* Your instructions
From the records below, return every line containing the word "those".

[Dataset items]
== == ==
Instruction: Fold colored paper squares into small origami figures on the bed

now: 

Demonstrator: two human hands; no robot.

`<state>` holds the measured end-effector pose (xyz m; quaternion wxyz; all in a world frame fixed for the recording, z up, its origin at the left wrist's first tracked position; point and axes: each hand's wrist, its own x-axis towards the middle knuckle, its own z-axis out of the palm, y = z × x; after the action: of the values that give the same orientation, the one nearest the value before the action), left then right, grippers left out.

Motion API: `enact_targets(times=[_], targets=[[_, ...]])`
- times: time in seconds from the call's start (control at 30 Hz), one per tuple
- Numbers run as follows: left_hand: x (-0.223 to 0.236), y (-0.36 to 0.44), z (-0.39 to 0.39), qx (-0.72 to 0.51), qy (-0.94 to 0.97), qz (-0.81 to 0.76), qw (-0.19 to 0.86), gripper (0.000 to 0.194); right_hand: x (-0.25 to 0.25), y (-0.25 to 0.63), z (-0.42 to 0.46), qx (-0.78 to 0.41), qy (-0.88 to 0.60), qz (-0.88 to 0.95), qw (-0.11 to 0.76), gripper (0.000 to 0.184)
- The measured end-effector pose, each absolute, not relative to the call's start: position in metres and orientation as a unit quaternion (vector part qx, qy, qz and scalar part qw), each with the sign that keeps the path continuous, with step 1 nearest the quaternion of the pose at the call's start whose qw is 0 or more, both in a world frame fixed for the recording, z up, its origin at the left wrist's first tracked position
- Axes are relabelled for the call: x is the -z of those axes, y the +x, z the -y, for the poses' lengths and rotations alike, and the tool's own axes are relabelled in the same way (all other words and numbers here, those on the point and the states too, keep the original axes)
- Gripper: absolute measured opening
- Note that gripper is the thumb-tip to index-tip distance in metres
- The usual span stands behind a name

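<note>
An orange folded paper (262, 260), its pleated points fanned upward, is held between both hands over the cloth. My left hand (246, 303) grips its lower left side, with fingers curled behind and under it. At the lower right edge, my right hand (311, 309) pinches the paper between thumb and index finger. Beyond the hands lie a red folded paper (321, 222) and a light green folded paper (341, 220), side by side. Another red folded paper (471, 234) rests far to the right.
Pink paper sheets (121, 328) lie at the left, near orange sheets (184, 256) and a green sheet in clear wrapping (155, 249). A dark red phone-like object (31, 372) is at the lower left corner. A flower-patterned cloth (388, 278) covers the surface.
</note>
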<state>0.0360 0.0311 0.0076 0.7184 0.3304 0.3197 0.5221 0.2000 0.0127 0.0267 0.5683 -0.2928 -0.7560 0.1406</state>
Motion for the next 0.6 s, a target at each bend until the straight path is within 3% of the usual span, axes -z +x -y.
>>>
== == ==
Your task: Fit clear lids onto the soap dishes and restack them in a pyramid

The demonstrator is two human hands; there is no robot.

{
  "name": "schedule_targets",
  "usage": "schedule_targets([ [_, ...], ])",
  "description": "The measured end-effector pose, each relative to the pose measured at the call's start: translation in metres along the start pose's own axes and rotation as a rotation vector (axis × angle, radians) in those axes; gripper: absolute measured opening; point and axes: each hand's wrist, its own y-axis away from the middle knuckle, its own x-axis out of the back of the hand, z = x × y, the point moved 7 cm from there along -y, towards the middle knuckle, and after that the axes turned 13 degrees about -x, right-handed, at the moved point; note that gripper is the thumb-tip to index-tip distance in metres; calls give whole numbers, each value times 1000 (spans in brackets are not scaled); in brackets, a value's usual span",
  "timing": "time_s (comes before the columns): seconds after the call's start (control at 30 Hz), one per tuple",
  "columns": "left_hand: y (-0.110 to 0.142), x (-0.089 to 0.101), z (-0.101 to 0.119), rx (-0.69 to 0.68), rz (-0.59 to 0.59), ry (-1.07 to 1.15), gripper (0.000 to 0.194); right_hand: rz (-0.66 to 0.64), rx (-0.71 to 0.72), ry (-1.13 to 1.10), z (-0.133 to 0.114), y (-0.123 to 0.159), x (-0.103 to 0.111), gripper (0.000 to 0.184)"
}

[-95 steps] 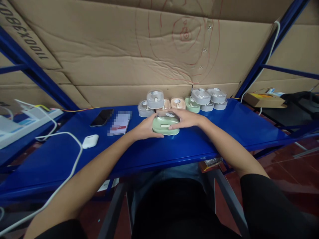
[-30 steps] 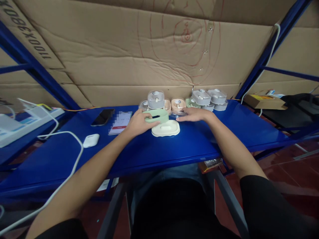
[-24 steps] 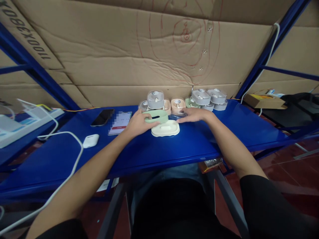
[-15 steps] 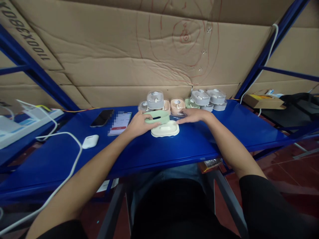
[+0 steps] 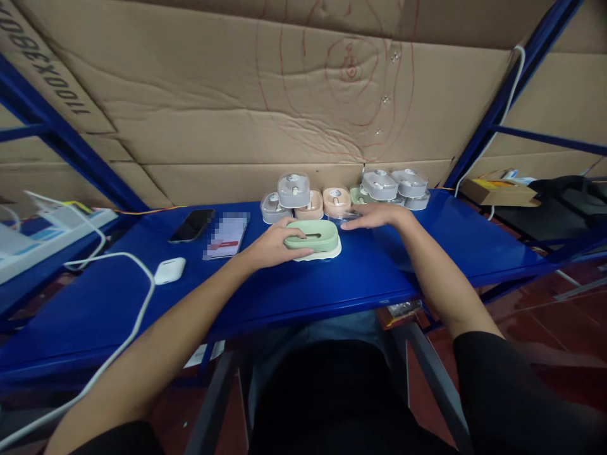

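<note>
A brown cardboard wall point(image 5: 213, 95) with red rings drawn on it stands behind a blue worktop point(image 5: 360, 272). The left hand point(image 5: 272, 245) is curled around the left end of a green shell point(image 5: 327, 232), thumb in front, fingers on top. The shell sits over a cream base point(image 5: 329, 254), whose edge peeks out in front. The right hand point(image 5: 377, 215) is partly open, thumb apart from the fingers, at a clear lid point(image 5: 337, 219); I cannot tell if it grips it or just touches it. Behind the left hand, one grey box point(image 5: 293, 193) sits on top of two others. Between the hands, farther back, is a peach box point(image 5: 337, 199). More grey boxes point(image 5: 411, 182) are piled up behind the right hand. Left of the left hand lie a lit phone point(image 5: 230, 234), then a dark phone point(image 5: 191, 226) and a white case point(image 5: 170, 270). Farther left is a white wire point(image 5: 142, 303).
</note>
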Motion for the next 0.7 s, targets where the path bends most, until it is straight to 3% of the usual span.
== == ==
* Written solution
- Axes are relabelled for the call: x is the -z of those axes, y the +x, z the -y, for the poses' lengths and rotations alike, and the tool's own axes are relabelled in the same way (all other words and numbers here, those on the point and the states too, keep the original axes)
  "description": "The measured end-effector pose, each relative to the pose measured at the call's start: translation in metres along the start pose's own axes and rotation as a rotation vector (axis × angle, radians) in those axes; gripper: absolute measured opening; point and axes: each hand's wrist, its own y-axis away from the middle knuckle, its own x-axis out of the back of the hand, z = x × y, the point moved 7 cm from there along -y, towards the middle knuckle, and after that the axes turned 13 degrees about -x, right-handed, at the moved point; note that gripper is the thumb-tip to index-tip distance in metres; calls give whole numbers, each value times 1000 (spans in brackets are not scaled); in brackets, a value's usual span",

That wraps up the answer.